Each of these data types is an expression and can be typed at the SML prompt, allowing you to get the system to confirm its format and type. The following two examples illustrate this fact:

 - 10.5E3;
 val it = 10500.0 : real
 - #"w";
 val it = #"w" : char

SML never performs implicit coercions, all coercions must be explicit. For example:

 - SML90.sqrt(4.0);
 val it = 2.0 : real
 - floor(it);
 val it = 2 : int
 - real(it);
 val it = 2.0 : real

 - SML90.exp(2.0);
 val it = 7.38905609893 : real
 - floor(it);
 val it = 7 : int

This causes special difficulty with respect to operations +,-,*,/, they are overloaded but uses must not be ambiguous: if one operand is an integer the other must be as well.

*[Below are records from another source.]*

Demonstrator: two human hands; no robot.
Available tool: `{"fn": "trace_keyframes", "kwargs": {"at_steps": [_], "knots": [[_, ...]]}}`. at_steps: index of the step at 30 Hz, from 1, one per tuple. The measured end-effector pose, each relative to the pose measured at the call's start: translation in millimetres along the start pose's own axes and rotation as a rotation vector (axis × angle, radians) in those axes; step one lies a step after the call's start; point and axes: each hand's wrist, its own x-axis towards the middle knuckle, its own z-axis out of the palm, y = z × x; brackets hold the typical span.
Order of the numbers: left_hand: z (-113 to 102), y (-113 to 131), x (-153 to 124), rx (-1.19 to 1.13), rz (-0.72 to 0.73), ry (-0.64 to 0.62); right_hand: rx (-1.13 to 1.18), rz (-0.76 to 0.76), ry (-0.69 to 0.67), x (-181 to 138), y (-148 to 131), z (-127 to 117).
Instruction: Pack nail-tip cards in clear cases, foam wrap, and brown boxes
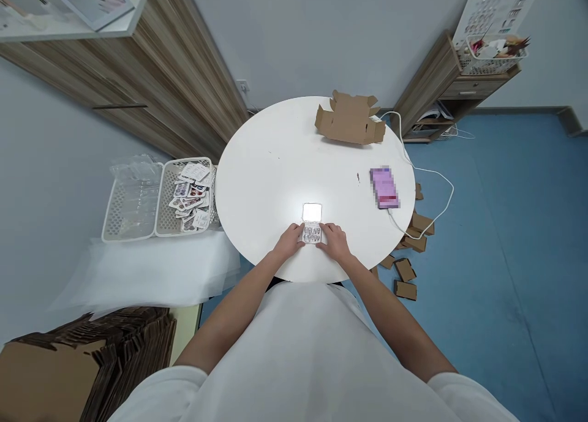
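Observation:
A small clear plastic case with its lid swung up lies on the white round table, near the edge closest to me. Rows of small silvery pieces sit inside it, too small to name surely. My left hand grips the case's left side, thumb along the edge and fingers curled. On the opposite side, my right hand holds it the same way. Farther back on the table lies an unfolded brown cardboard box. To the right is a blurred purple phone-like object with a white cable.
White baskets stand left of the table; one holds printed cards, the other clear plastic bags. Translucent sheets lie below them, near stacked flat cardboard. Small brown boxes are on the blue floor, right. A white cable hangs off the table.

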Motion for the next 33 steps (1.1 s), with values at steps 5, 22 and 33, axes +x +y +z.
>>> {"fn": "trace_keyframes", "kwargs": {"at_steps": [5,22,33], "knots": [[0,0,0,-0.011,0.027,0.02,0.031,0.021,0.009,-1,-1,2],[11,6,-15,-0.466,-0.211,0.211,0.734,0.336,-0.022,-3,3,-8],[15,19,-26,-0.816,-0.291,0.309,0.856,0.291,0.013,-6,-12,-14]]}}
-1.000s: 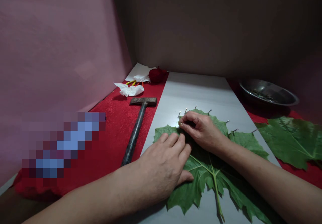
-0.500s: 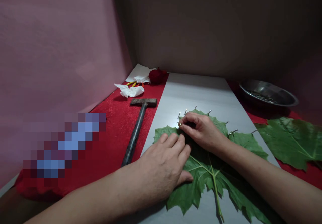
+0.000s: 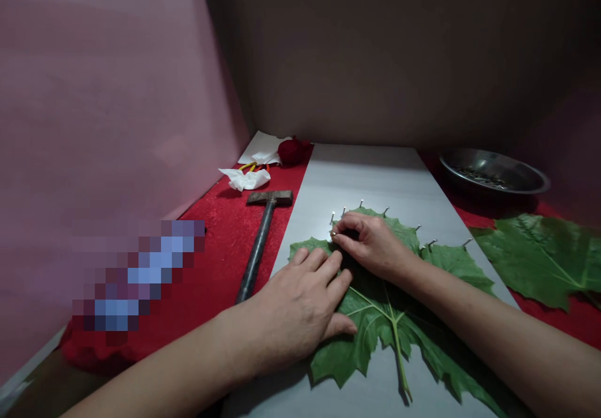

Explicit coersions between lists and strings are accomplished with the built-in functions explode and implode. The explode function converts from a string into a list and the implode function takes a string list and returns a single string.

Let

SML includes a let expression. The syntax of the let allows for local variable declarations. The syntax for the let is:

 let val x = ... in ... end;

This is somewhat analogous to local variable definition

 {
 int x;
 ...
 }

in C. However, in SML the variable x is given a value that is immutable (i.e., it can never change). The following example is illustrative:

 - let val x = 4 in x+3 end;
 val it = 7 : int

Declarations typed in at the top level are like an open-ended let:

 - val x=4;
 val x = 4 : int
 - val y = x+3;
 val y = 7 : int
 - x*x;
 val it = 16 : int
 - x*y;
 val it = 28 : int
 - val z=x+2*y;
 val z = 18 : int

Notice how the types are being inferred.

SML Operators & Built-in Functions

SML has a number of built-in operators, functions and data types. For instance, it provides the standard arithmetic operators, math functions, and trigonometric functions. Take some time to study the examples in the following runtime sequence. They illustrate most of the common arithmetic operators and a few built-in functions:

 - 3+2;
 val it = 5 : int
 - 8-2;
 val it = 6 : int
 - 7*6;
 val it = 42 : int
 - 4 div 2;
 val it = 2 : int
 - 5 mod 2;
 val it = 1 : int
 - 12.0/3.0;
 val it = 4.0 : real
 - chr(65);
 val it = #"A" : char
 - SML90.sqrt(2.0);
 val it = 1.41421356237309 : real
 - SML90.sin 3.14159;
 val it = 2.65358979323E~06 : real
 - abs(2);
 val it = 2 : int
 - 3-7;
 val it = ~4 : int
 - abs(it);
 val it = 4 : int
 - abs(~7);
 val it = 7 : int

Note that the tilde (~) character is used for negative numbers. Thus, typing -4; produces an error since the dash (-) indicates subtraction and not negation. As illustrated in the example interaction above, negative 4 is entered as ~4; in SML. Also, note that a few of the built-in functions are prefixed with SML90., an object-oriented notation. This notation is necessary because these functions are no longer available (globally) at the top-level of the interpreter.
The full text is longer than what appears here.